La prière de Jésus contient deux mouvements qui deviennent l’expression de notre foi et activent notre vie tout entière, si nous en prenons le chemin. Deux mouvements : l’élévation, c’est-à-dire l’adoration : " Seigneur Jésus Christ Fils de Dieu ", et l’abaissement dans la prise de conscience de mon impuissance naturelle à me constituer maître de ma vie : "Aie pitié de moi pécheur. "

Notre temps refuse cette manière de penser et d’être. Pour beaucoup, le fait d’implorer la pitié de Dieu et surtout de se reconnaître pécheur amène à des comportements de culpabilité et rabaisse et humilie ceux qui s’installent dans une telle pratique. On a beaucoup reproché aux Églises de manipuler les chrétiens en les maintenant ainsi dans une dépendance qui les empêche de devenir adultes et de construire leur identité.

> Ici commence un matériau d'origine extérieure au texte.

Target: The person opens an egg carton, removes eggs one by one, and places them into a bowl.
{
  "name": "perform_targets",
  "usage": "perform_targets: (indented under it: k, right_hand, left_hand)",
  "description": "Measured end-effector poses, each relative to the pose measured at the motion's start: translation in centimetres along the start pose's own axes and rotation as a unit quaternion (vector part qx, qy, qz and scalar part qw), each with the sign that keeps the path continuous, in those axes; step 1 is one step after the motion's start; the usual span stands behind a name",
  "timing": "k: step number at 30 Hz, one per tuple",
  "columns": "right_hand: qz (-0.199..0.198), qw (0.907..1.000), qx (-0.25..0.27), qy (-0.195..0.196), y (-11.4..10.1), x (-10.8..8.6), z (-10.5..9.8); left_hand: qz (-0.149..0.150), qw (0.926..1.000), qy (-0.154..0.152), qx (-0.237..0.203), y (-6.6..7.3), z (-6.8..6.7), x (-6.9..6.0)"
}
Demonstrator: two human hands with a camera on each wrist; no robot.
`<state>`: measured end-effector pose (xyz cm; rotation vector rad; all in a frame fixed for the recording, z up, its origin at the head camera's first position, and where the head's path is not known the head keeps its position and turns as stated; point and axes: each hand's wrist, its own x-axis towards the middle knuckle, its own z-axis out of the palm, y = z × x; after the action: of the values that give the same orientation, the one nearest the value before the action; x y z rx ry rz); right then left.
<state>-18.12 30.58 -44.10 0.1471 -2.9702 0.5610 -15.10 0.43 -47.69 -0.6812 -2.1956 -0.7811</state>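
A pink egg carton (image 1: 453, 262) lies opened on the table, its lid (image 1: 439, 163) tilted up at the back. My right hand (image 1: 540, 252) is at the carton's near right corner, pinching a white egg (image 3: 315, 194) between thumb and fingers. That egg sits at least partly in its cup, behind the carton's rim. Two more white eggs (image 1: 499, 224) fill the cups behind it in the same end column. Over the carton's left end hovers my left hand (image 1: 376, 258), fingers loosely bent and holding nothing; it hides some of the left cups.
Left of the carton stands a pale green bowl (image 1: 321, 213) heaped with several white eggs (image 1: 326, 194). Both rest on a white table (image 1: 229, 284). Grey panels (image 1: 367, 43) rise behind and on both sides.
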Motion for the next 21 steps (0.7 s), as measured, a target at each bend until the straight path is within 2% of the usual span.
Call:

Quel homme, quel genre de vie peut forger la "Prière de Jésus " ? Pourquoi ces paroles : "Aie pitié de moi pécheur " ? Arrêtons-nous durant quelques instants et fermons nos yeux pour dire très lentement : "Seigneur Jésus-Christ, Fils de Dieu, aie pitié de mot pécheur, aie pitié de moi pécheur. " Quel écho ces paroles produisent-elles en moi ? Quelles sont mes réactions ?...

Laissons maintenant de côté ce que la prière a peut-être fait monter en nous comme révolte ou colère, sans pour cela refouler nos sentiments ; essayons de taire pour un moment nos idées préconçues ou nos connotations morales, afin de nous offrir la chance d’entrer dans l’expérience de chaque parole, ainsi que nous l’avons déjà tenté pour le premier mouvement de la prière. Pour ce faire, répétons avec le roi David les paroles du Psaume 51, et nous entrerons de plain-pied dans l’esprit de la Prière de Jésus : Aie pitié de moi, ô Dieu, dans ta bonté, selon ta grande miséricorde efface mes transgressions, lave-moi complètement de mon iniquité, et purifie-moi de mon péché.

Dans la Bible, implorer la pitié de Dieu, c’est implorer l’Être même de Dieu, cet Être que le Père Céleste a révélé à Moïse pour son peuple, et qu’incarne le Seigneur Jésus-Christ par sa vie même et son enseignement. Israël peut implorer la pitié de Dieu, car il l’a expérimentée de génération en génération :

Toi, tu es un Dieu prêt à pardonner ; compatissant et miséricordieux, lent à la colère et riche en bonté, et tu ne les abandonnas pas, même quand ils se firent un veau en fonte... Dans ton immense miséricorde, tu ne les abandonnas pas au désert... Tu leur donnas ton bon Esprit pour les rendre sages, tu ne refusas point ta manne à leur bouche et tu leur fournis de l’eau pour leur soif... (Ne 9,17-25).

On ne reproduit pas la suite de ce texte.